Wednesday, May 8, 2013
Hip Impingement and the Unraveling of Related Diagnoses
For years now, I’ve been frequenting virtual networking groups on hip impingement (FAI). Many patients get diagnosed, treated, rehabbed and move on with their lives. Unfortunately, some patients get stuck in the status quo, have trouble getting a correct diagnosis and treatment although hip pathology is highly suspected. Yet other times, patients have surgery to treat FAI and labral tears, but problems persist after surgery.
When medical problems overlap, some patients end up dismissed by healthcare providers because their pain picture has become too complex. At times, complex regional pain syndrome or fibromyalgia is diagnosed. In my book I write about how it takes a systematic approach to diagnose someone where pain has escalated beyond just an ache in the hip joint and a clear-cut x-ray, CT or MRI impingement diagnosis, as well as and some strategies patients can apply to reach their goals.
From personal experience, I know how hard it can be to get shuffled from specialist to specialist. So I was excited to find a summary from a recent hip symposium (hosted by The American Journal of Orthopedics) where a number of hot shot hip surgeons gathered to discuss surgical preservation of the hip and how the understanding of complex issues keep developing. For example, the symposium addressed the topic of layers of diagnoses some patients may experience as well as a discussion on sources of impingement.

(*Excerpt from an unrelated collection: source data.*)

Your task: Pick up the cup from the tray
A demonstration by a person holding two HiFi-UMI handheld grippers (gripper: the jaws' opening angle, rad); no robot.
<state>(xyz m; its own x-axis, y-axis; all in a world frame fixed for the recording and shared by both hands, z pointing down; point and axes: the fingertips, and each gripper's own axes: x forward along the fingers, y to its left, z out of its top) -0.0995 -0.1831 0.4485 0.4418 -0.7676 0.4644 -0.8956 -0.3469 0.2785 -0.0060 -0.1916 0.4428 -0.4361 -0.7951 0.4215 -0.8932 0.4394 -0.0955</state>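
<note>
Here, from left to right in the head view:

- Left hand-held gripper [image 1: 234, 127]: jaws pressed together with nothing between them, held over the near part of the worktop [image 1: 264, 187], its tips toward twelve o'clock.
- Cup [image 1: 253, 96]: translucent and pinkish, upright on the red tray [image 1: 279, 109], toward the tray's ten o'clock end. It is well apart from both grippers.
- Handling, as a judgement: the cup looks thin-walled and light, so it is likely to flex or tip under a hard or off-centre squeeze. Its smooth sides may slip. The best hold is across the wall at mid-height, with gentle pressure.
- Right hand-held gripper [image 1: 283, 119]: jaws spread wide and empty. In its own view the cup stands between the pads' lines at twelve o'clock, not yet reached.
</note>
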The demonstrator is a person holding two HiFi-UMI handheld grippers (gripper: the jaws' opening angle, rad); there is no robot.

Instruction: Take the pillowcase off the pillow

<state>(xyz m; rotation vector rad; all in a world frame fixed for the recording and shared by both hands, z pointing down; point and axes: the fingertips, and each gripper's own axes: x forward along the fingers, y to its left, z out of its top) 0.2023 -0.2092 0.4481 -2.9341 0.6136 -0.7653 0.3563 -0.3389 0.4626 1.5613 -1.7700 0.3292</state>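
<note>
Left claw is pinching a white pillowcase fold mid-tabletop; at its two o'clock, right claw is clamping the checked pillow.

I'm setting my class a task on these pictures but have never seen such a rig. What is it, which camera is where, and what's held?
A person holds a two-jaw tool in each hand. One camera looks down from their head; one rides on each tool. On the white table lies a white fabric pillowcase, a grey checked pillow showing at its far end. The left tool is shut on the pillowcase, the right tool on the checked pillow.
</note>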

The hip and pelvis are complex structures but the hip symposium members demonstrated how doctors’ understanding of the hip and its disorders has matured over the last decade – and keeps developing. For example, there is broader recognition that a patient with hip impingement may not only have simple CAM or pincer type lesions.

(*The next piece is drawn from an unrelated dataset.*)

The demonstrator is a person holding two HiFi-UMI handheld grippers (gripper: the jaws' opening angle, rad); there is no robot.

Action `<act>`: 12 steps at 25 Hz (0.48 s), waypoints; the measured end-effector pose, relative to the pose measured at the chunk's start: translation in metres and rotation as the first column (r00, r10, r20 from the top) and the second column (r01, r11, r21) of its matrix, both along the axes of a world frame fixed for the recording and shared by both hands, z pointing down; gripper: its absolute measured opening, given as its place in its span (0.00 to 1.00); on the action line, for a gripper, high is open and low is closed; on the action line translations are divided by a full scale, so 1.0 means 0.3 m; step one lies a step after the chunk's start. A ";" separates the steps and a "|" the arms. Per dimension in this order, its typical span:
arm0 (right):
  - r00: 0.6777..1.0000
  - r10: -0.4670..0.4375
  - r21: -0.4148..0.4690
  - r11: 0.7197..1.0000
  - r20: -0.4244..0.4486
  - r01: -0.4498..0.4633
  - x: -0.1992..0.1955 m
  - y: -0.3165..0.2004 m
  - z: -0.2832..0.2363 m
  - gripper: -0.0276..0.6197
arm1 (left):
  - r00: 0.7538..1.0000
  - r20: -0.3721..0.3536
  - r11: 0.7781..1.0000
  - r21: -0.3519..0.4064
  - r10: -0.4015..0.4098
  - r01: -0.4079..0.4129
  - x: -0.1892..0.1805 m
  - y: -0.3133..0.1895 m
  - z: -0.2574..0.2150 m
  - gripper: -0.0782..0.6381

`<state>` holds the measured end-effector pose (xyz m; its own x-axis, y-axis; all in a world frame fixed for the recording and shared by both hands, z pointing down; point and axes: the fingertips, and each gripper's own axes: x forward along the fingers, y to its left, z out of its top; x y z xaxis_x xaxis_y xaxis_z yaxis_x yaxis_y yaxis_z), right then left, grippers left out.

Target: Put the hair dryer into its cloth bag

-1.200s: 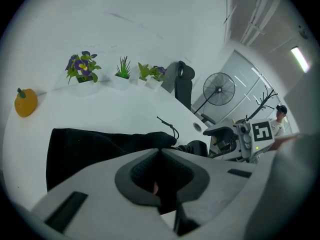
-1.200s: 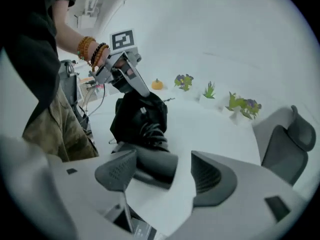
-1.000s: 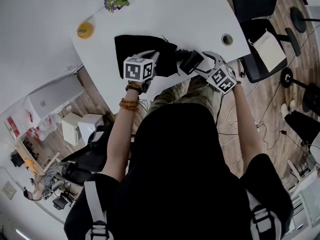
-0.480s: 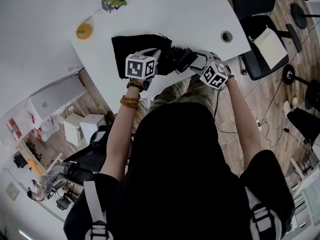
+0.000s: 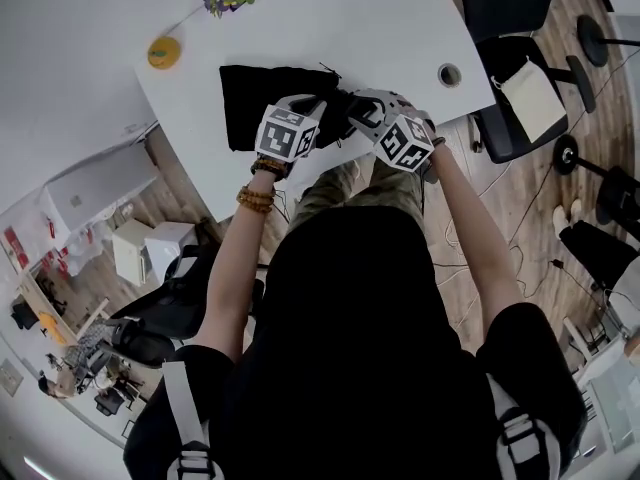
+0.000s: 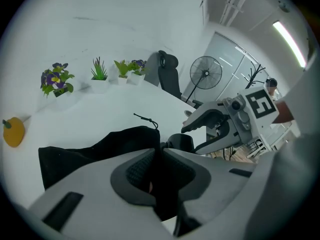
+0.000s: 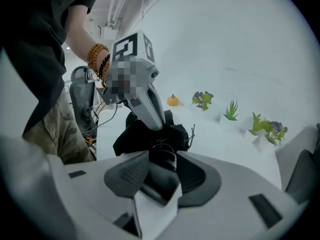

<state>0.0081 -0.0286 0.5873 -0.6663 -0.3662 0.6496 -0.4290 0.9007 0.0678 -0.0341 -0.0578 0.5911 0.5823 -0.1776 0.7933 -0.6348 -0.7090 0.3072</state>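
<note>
Well, the jaws of the left gripper (image 6: 159,153) were pressed together on a fold of the black cloth bag (image 6: 90,153), which lay crumpled on the white table (image 6: 100,111). The right gripper (image 7: 161,160) had just been closing its jaws and pinched the hair dryer (image 7: 157,176). It was dark grey and matte, with its black cord (image 7: 161,146) looped beyond, right at the bag's mouth by the table's near edge.

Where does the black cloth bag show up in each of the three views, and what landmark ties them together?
Head view: cloth bag, upper centre.
Left gripper view: cloth bag, lower left to centre.
Right gripper view: cloth bag, centre.
Shared landmark: the orange ornament, beyond the bag in all three.
</note>
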 end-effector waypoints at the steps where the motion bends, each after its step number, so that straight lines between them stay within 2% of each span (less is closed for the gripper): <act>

Dr. Reinhold Ganz, Dr. Bryan Kelly and Dr. Ira Zaltz discussed how conflicts outside the hip joint (extra-articular) to hip motion, such as subspine (AIIS, anterior inferior iliac spine) and trochanteric impingement, makes it necessary to assess a patient with hip pain looking at all aspects of the structures around the hip. The doctors stated that sources of secondary impingement can present as new pain generators after correcting other sources of impingement.

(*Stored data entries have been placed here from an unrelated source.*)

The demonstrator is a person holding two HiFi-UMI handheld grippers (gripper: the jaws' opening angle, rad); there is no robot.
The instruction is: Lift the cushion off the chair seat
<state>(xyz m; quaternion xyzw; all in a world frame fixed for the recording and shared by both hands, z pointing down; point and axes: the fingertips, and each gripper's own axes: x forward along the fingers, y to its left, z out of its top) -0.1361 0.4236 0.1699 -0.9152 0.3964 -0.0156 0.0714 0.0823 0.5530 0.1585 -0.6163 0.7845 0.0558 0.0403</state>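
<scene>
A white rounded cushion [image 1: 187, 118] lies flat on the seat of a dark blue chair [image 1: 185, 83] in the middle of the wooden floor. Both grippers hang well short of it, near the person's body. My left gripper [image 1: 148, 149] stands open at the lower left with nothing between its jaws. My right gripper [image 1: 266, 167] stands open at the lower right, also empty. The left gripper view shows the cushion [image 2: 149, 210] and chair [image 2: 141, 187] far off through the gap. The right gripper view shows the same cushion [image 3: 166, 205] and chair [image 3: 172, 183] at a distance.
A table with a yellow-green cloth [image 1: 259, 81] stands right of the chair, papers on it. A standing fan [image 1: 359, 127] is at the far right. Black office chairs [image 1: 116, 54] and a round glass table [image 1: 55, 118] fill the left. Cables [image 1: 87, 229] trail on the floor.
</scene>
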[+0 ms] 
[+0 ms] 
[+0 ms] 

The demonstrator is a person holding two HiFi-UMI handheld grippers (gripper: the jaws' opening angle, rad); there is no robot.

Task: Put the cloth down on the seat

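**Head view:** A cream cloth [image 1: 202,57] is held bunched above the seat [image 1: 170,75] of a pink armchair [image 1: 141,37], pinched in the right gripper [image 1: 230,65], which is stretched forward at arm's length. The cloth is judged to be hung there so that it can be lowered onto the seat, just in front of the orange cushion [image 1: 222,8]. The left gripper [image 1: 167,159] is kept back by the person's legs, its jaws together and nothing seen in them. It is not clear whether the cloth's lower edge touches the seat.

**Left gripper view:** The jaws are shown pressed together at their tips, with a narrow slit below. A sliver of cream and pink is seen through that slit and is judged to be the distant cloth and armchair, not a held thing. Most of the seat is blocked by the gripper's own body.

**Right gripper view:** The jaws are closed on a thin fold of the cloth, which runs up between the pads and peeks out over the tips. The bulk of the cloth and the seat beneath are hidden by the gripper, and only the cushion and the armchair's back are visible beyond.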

In addition, doctors Ganz, Kelly and Zaltz acknowledged that mixed deformity is increasingly recognized. For example, a patient with impingement symptoms may also have elements of hip dysplasia. The physicians explained that these overlaps, lack of accurate classification systems, and disagreement on definitions have made diagnosis and treatment challenging for doctors who are trying to parse clinical symptoms, exam findings and imaging.
Dr. Kelly presented his process for obtaining “layer diagnoses” for the painful hip as compensatory soft tissue changes are common. He encouraged attempting to identify diagnoses for each layer. He identified Layer 1 as bone and cartilage abnormalities. According to Dr. Kelly, Layer 2 diagnoses are defined by abnormalities affecting the tissues of the hip capsule and labrum, which lack ability to function. Layer 3 diagnoses refer to dysfunction of the muscle (contractile) tissues. Layer 4 diagnoses include processes affecting neural structures, such as nerve entrapment syndromes.
Dr. Kelly stated that these changes can be multiplex. For example, “core muscle dysfunction” may be the consequence of abnormal bone and cartilage (osteochondral) shapes; correcting the hip joint mechanics may best treat a case of pubalgia. In other words, issues related to the hip can co-exist but be cured by fixing the hip.
For patients, dealing with multiple issues – possibly related to hip dysfunction – getting correct diagnoses and treatment is challenging. Not all doctors and clinics employ what Dr. Kelly calls "a hip center model” – a team of experts providing comprehensive care. Wouldn’t that be nice for all to have! Instead, many patients find themselves referred out to a number of different specialists who each looks at their specific area of medicine, and sometimes have very limited knowledge of hip impingement, FAI.
At this point, patients with complex issues related to their hips, who cannot find adequate care in their hometown, might be better off traveling to doctors who are on the forefront of hip research and comprehensive care. If you are living with a complex pain syndrome that to the best of your logic starts with your hips (remember you are the one living in your body!), but are not taken seriously by your doctors due to the variety of pain, presenting your doctor with the layered diagnoses model related to hip abnormalities is worth a shot. Hopefully, that can get you in the right direction of getting appropriate diagnostic tests – not just pharmacological treatment of your complex pain.
Stay tuned – I’m going to do some more digging on this topic - and more!
Source: American Journal of Orthopedics Blog and Community: AO North America Symposium on Surgical Preservation of the Hip. March 29, 2013. Alexander S. McLawhorn, MD, MBA (Resident Advisory Board Member of The American Journal of Orthopedics; and Orthopedic Surgery Resident, Hospital for Special Surgery, New York, New York.